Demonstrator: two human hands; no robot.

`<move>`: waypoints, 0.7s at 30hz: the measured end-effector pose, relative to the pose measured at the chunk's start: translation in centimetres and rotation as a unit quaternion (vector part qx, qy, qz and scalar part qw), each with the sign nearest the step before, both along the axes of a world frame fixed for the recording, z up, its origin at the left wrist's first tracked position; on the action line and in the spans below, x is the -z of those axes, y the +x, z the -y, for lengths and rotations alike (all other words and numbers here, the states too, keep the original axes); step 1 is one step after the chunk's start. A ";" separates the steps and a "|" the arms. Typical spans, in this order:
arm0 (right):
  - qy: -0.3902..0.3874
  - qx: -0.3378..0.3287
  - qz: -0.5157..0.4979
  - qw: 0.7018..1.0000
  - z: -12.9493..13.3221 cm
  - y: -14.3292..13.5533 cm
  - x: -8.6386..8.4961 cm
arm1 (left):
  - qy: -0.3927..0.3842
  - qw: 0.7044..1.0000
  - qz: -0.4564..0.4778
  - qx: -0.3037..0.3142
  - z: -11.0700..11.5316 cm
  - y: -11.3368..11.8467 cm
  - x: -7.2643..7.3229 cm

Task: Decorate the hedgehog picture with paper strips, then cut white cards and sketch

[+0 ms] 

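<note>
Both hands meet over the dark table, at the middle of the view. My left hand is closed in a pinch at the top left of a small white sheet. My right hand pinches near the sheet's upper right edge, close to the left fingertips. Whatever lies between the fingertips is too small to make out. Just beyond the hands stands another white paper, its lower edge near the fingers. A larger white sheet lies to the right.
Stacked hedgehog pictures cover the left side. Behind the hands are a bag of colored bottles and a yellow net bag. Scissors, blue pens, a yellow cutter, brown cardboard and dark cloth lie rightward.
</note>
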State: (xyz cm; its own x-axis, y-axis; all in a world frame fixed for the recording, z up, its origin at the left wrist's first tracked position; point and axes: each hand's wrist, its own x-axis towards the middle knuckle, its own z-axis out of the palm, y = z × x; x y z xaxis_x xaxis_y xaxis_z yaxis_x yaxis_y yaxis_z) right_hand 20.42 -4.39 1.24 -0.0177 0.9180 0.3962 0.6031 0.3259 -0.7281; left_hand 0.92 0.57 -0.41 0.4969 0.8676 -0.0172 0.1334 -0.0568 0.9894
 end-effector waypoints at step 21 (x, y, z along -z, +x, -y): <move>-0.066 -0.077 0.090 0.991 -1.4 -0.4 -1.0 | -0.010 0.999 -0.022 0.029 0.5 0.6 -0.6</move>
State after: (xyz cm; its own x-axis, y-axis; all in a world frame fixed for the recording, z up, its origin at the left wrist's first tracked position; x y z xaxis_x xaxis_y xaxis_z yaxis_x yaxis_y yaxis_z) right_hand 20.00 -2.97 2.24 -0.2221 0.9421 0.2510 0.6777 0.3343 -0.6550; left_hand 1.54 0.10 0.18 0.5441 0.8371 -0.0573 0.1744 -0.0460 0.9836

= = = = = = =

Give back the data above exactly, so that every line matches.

(TASK RESULT):
Demonstrator: two human hands; no robot.

`<move>`: waypoints, 0.7s at 30hz: the measured end-effector pose, relative to the pose measured at the chunk's start: translation in centimetres and rotation as a unit quaternion (vector part qx, qy, qz and scalar part qw), each with the sign nearest the step before, both along the axes of a world frame fixed for the recording, z up, its origin at the left wrist's first tracked position; on the action line and in the spans below, x is the -z of those axes, y the +x, z the -y, for lengths and rotations alike (all other words and numbers here, the states too, keep the original axes); step 1 is one step after the chunk's start. A ";" separates the steps and a "|" the arms. Typical spans, in this order:
arm0 (right):
  - qy: -0.3902..0.3874
  - qx: -0.3378..0.3287
  - qz: -0.5157..0.4979
  - qw: 0.7018..1.0000
  - z: -12.9493..13.3221 cm
  - y: -14.3292..13.5533 cm
  - x: -8.6386..8.4961 cm
arm1 (left):
  - qy: -0.3927..0.3842
  - qw: 0.7044..1.0000
  - qz: -0.4564..0.4778
  - qx: -0.3037..0.3142
  - z: -11.0700..11.5316 cm
  - y: -11.3368..11.8467 cm
  - x: -7.2643..7.3229 cm

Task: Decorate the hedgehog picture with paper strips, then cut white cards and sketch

[+0 ms] 

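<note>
Both hands meet over the dark table, at the middle of the view. My left hand is closed in a pinch at the top left of a small white sheet. My right hand pinches near the sheet's upper right edge, close to the left fingertips. Whatever lies between the fingertips is too small to make out. Just beyond the hands stands another white paper, its lower edge near the fingers. A larger white sheet lies to the right.
Stacked hedgehog pictures cover the left side. Behind the hands are a bag of colored bottles and a yellow net bag. Scissors, blue pens, a yellow cutter, brown cardboard and dark cloth lie rightward.
</note>
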State: (xyz cm; its own x-axis, y-axis; all in a world frame fixed for the recording, z up, its origin at the left wrist's first tracked position; point and axes: each hand's wrist, its own x-axis towards the middle knuckle, its own z-axis out of the palm, y = z × x; x y z xaxis_x xaxis_y xaxis_z yaxis_x yaxis_y yaxis_z) right_hand 20.42 -4.39 1.24 -0.0177 0.9180 0.3962 0.6031 0.3259 -0.7281; left_hand 0.92 0.57 -0.41 0.4969 0.8676 -0.0172 0.1334 -0.0568 0.9894
 end-effector waypoints at step 21 (x, y, z along -z, +x, -y): <move>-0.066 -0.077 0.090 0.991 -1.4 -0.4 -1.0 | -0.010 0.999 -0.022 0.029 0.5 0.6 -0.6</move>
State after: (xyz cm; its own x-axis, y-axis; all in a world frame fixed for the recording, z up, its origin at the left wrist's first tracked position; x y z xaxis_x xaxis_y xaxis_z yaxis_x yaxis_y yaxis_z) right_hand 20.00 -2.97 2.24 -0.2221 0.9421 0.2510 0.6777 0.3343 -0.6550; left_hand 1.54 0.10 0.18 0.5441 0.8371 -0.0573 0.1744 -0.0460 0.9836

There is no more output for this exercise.